__ACTION ITEM__. Find the word "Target" in the records and copy every line where it occurs.

[DATA EXTRACTS — start]

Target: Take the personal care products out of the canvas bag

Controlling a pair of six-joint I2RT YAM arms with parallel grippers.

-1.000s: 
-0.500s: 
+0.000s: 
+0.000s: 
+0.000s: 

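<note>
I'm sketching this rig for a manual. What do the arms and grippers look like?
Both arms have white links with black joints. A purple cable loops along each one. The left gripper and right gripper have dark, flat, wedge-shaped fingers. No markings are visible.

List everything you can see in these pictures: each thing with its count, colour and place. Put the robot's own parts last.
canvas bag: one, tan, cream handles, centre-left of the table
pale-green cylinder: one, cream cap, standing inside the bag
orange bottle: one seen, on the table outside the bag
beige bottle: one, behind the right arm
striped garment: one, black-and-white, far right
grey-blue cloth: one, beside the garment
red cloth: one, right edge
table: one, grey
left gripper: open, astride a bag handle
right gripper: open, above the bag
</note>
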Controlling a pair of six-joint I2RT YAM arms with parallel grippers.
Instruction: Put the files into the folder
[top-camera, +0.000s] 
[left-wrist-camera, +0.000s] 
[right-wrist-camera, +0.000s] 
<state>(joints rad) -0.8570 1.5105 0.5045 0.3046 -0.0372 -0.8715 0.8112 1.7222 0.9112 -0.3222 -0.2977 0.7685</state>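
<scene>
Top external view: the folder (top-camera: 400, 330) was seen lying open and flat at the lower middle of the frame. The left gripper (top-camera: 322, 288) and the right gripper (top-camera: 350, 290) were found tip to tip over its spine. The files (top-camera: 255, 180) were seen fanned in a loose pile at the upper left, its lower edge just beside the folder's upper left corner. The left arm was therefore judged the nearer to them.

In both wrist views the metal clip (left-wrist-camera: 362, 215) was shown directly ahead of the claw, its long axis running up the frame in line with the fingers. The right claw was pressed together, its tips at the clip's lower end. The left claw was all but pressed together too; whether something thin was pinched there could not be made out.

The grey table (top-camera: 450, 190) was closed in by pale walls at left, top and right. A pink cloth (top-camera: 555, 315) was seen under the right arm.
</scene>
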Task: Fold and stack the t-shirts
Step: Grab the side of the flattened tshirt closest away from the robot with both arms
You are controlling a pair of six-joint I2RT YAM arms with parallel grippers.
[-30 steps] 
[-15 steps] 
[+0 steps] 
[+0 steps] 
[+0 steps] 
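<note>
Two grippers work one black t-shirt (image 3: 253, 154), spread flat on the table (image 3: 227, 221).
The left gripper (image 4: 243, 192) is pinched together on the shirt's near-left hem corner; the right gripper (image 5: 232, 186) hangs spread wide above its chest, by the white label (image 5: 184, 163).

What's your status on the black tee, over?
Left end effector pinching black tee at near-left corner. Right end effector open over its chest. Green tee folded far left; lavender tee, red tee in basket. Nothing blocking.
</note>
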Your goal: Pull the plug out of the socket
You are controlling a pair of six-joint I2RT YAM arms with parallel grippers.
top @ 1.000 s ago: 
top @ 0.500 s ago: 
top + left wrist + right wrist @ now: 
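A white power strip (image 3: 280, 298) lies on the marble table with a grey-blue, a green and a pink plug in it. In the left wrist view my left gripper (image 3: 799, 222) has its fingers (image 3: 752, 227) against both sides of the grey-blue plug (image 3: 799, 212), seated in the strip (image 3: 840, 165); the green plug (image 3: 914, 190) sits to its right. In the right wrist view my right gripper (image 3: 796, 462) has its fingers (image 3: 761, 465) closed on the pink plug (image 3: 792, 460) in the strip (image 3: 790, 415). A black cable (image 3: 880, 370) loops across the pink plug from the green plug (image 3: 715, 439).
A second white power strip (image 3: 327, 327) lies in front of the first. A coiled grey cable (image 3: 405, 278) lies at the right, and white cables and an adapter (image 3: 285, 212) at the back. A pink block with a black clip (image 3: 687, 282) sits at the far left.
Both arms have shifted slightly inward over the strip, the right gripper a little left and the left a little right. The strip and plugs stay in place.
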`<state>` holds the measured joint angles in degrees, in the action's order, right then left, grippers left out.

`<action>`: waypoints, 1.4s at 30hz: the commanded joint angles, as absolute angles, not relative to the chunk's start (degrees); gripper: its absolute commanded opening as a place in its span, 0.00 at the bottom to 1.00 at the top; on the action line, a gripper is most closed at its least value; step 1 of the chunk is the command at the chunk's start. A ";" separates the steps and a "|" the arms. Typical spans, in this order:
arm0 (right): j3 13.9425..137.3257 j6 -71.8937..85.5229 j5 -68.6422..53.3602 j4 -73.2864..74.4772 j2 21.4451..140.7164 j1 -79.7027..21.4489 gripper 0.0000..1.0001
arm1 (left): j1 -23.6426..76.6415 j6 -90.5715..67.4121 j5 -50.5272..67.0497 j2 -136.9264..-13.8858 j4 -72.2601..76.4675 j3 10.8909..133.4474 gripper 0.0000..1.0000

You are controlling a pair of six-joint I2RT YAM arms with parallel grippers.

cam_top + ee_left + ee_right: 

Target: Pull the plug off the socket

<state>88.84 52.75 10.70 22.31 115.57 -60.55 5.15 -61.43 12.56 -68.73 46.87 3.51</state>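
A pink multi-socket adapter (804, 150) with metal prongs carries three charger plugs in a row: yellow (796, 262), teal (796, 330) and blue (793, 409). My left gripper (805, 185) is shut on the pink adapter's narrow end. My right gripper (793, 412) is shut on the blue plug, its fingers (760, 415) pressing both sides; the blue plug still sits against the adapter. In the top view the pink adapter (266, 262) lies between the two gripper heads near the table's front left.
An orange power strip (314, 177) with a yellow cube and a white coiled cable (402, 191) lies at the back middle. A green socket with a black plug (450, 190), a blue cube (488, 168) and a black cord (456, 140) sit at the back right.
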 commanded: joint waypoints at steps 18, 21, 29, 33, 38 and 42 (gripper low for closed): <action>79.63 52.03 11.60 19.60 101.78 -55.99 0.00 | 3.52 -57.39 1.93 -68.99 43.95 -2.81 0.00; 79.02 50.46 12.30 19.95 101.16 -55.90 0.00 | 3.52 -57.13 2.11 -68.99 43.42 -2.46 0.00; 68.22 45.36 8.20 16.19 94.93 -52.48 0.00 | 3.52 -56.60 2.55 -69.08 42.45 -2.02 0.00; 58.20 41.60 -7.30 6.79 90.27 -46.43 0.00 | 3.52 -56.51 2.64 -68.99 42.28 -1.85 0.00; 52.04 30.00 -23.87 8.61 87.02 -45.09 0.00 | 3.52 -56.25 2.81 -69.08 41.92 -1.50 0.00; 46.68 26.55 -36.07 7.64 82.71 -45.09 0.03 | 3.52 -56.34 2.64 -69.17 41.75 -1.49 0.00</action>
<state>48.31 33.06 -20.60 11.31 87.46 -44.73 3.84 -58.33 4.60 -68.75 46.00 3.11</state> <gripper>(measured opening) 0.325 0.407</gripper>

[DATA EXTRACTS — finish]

__TASK RESPONSE__.
Target: Take the personal care products out of the canvas bag
Target: Pull the plug off the socket

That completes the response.